Monday, March 15, 2004

Godwin's Law

For those who are unfamiliar with this well-known net-meme, there's a definition here. The author, in this essay, describes how it originated as a memetic experiment -- a "counter-meme" run amok.

One can easily see why Godwin was tempted to create his counter-meme. It's all too easy in an inflammatory argument to start casually throwing "You're Like The Nazis" accusations around, trivializing the actual evil of the Holocaust and, usually, grossly misrepresenting the intentions of the other party. On the other hand, what about situations in which the doctrines or practices of the actual, historical National Socialist Party truly are relevant to the discussion? Seems the counter-meme may be a bit too broad in its attack, like an antibiotic that wipes out useful bacteria along with the pneumococci.

Beware! Blogs are infected with memes!

Memes, for those unfamiliar with the word, are a concept popularized by Richard Dawkins. They may be usefully thought of a mental constructs, ideas, which compete for mind-space and seek to reproduce themselves in as many minds as possible, in the same way that living beings compete for resources and seek to reproduce in as many environments as possible.

I do find the concept of meme-warfare fascinating. John Barnes has written at least two books (Candle and The Sky So Big and Black) based on the rather terrifying premise of meme-like computer viruses developing the ability to jump from electronic operating systems to organic ones (i.e., human minds) via the transmission of a sequence of verbal and visual inputs. It's less of a stretch to see everyday religion, politics, and the advertising profession (which nowadays includes a substantial portion of both religion and politics) as nothing more than an ongoing Darwinian competition, not between human beings, but between competing memes.

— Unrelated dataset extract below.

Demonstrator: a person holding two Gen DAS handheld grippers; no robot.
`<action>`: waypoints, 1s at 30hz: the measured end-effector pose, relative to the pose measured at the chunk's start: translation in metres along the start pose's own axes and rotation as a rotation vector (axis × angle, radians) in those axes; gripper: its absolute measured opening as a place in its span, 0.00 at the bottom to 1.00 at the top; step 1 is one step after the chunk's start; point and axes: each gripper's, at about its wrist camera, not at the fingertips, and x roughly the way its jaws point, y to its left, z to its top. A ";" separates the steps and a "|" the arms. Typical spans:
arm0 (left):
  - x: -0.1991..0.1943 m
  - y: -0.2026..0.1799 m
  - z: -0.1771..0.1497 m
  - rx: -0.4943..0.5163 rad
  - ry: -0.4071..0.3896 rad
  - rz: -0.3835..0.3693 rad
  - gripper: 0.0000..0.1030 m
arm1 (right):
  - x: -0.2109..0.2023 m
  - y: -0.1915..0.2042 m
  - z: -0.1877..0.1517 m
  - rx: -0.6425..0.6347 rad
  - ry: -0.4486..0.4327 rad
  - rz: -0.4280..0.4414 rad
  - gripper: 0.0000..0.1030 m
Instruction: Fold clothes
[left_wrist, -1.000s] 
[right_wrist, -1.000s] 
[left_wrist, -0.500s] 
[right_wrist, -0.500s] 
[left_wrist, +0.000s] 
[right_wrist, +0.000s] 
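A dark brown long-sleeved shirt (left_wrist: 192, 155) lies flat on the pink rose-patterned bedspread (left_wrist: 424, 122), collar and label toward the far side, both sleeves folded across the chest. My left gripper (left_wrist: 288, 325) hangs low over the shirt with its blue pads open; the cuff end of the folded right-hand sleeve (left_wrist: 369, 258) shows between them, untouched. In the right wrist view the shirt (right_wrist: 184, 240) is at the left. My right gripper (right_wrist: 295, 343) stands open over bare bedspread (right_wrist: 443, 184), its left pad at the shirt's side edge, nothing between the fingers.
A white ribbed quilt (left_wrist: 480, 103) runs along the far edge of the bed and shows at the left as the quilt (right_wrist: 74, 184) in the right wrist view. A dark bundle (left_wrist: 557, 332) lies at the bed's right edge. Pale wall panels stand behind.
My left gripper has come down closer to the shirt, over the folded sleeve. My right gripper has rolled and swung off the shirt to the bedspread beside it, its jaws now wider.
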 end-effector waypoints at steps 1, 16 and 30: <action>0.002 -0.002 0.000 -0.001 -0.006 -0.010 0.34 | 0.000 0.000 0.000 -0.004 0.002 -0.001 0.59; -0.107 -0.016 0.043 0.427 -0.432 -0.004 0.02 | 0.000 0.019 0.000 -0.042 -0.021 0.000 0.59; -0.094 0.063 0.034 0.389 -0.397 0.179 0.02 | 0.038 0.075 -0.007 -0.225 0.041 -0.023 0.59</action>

Extending the metaphor a bit further, each media in which memes can be transmitted can be likened to a new population of potential carriers, like a new population of hosts for a virus to inhabit, or a new continent for a species of animal to populate. Blogs are one of the newest vectors for transmission, and the infection has been raging at fever-strength for the past couple of years. (By now, you're infected, either agreeing with what I say or busily manufacturing the antibodies of counter-arguments or boredom.) But I seem to detect a certain dropoff in the furor of BlogMania nowadays.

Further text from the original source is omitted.